**Task to carry out:** The answer must be only the lines below from the one holding "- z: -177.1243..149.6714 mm" down to the one holding "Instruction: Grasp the", ends included, printed exactly; please omit all pictures.

**Data shown:**

- - - - -

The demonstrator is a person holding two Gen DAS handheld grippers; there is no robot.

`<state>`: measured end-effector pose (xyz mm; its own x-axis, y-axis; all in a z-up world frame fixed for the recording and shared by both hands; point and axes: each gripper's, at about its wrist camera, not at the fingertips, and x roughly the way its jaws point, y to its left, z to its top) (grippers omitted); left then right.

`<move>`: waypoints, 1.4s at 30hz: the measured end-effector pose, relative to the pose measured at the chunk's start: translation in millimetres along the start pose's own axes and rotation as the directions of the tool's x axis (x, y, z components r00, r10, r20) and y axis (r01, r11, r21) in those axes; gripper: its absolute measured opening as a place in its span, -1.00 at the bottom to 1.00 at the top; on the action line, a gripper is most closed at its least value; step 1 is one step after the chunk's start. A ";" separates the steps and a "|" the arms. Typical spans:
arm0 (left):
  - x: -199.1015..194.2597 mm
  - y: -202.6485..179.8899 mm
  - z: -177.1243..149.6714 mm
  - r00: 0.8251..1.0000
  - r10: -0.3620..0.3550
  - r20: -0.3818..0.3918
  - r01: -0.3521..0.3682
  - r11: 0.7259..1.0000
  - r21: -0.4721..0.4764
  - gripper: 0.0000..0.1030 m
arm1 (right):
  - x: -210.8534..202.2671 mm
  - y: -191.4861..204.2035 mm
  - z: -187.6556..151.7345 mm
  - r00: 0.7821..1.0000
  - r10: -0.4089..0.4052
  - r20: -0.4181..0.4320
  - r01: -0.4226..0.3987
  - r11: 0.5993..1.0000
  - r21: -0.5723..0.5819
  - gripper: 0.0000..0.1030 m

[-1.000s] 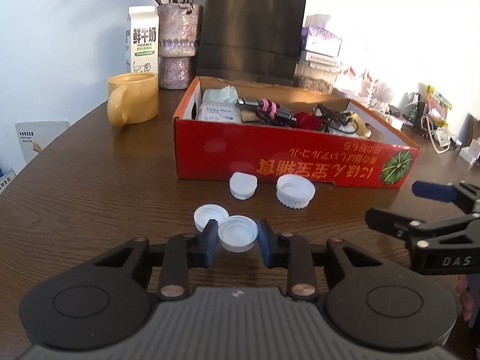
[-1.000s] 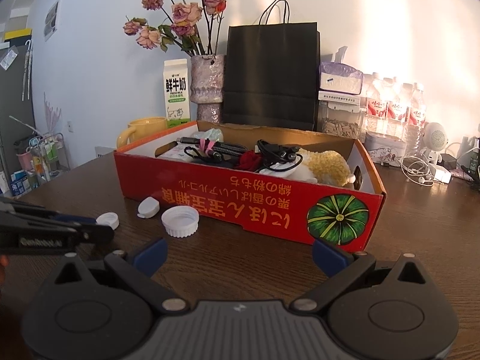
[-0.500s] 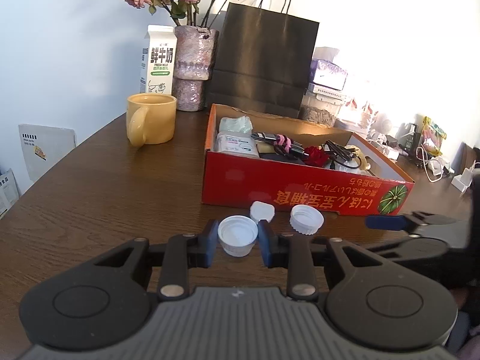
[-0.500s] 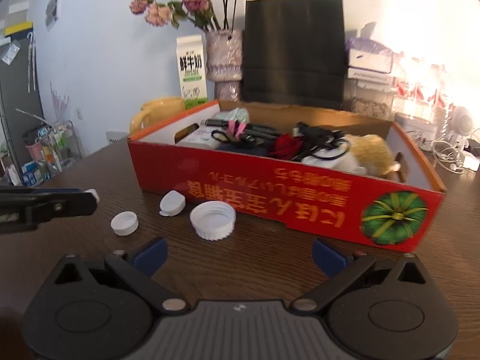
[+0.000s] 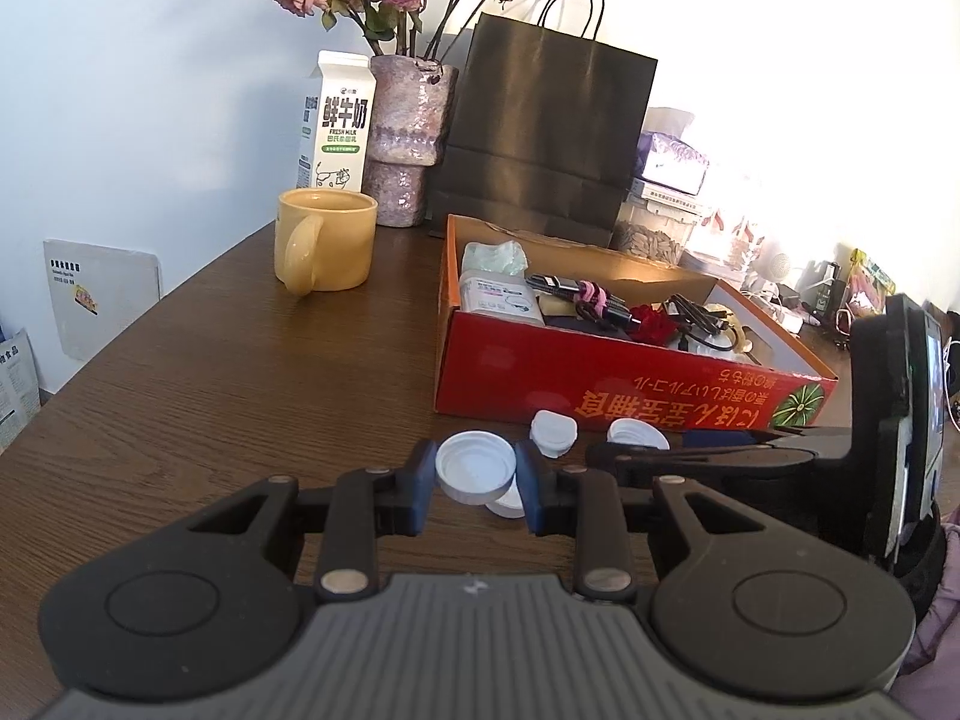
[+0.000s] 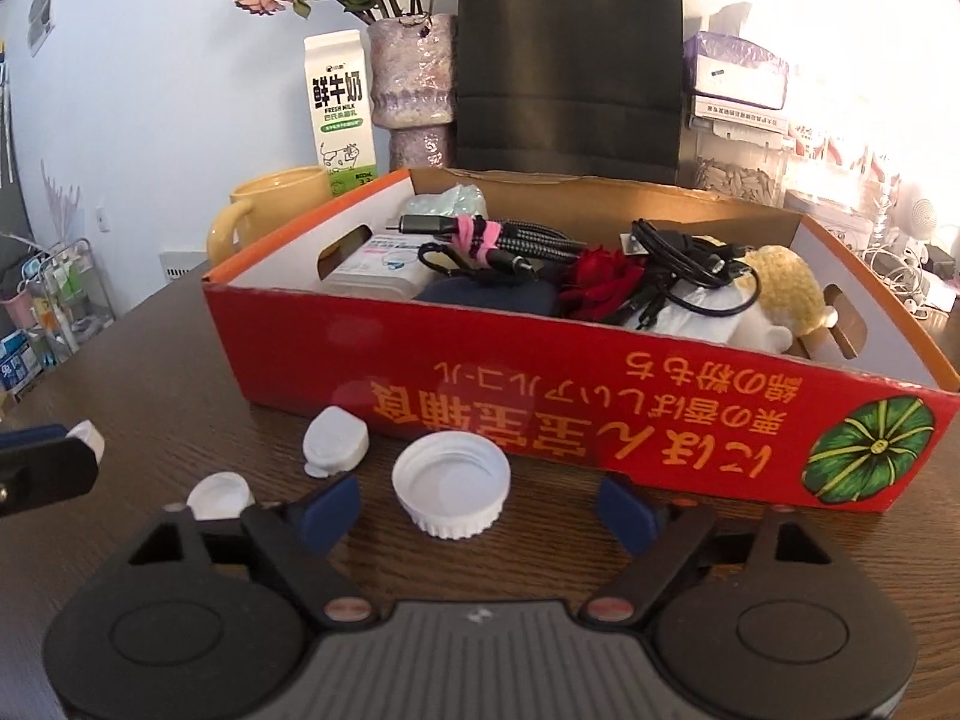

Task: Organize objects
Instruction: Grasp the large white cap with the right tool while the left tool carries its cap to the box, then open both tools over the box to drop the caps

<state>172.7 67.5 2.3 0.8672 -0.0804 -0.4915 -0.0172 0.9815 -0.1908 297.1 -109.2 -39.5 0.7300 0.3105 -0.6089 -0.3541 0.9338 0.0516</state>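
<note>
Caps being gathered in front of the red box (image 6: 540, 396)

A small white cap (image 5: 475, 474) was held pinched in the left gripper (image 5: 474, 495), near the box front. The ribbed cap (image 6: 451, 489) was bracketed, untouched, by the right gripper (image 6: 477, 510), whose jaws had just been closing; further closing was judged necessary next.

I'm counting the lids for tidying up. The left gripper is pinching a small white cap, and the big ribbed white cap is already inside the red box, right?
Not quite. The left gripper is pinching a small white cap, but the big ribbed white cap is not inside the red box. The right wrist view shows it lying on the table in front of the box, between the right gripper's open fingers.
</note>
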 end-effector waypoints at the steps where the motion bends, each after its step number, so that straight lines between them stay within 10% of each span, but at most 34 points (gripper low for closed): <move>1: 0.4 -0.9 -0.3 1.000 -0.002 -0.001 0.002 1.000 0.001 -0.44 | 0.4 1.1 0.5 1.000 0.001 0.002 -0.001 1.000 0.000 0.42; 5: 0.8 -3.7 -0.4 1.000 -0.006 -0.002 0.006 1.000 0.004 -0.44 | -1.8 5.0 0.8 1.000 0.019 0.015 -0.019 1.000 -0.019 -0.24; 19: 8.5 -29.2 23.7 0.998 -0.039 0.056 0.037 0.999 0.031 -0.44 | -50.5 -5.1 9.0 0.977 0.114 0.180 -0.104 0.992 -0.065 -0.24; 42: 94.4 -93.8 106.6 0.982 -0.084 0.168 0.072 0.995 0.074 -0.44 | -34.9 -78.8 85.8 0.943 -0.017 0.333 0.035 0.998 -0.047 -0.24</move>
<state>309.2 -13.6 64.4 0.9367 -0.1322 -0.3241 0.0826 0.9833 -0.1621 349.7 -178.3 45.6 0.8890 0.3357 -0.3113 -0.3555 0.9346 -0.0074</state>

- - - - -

**Answer section:**
  - z: -177.1243..149.6714 mm
  - r00: 0.8251..1.0000
  - r10: -0.3620..0.3550
  - r20: -0.3818..0.3918
  - r01: -0.3521..0.3682
  - r11: 0.7259..1.0000
  - r21: -0.4721..0.4764
  - gripper: 0.0000..0.1030 m
arm1 (right):
  - x: -210.8534..202.2671 mm
  - y: -191.4861..204.2035 mm
  - z: -187.6556..151.7345 mm
  - r00: 0.7821..1.0000
  - r10: -0.4089..0.4052
  - r20: -0.4181..0.4320
  - r01: -0.4226..0.3987
  - r11: 0.5993..1.0000
  - r21: -0.5723..0.5819
  - gripper: 0.0000..0.1030 m

[-1.000s] 
[-1.000s] 
[-0.500s] 
[-0.500s] 
[+0.000s] 
[+0.000s] 

Task: Organize objects
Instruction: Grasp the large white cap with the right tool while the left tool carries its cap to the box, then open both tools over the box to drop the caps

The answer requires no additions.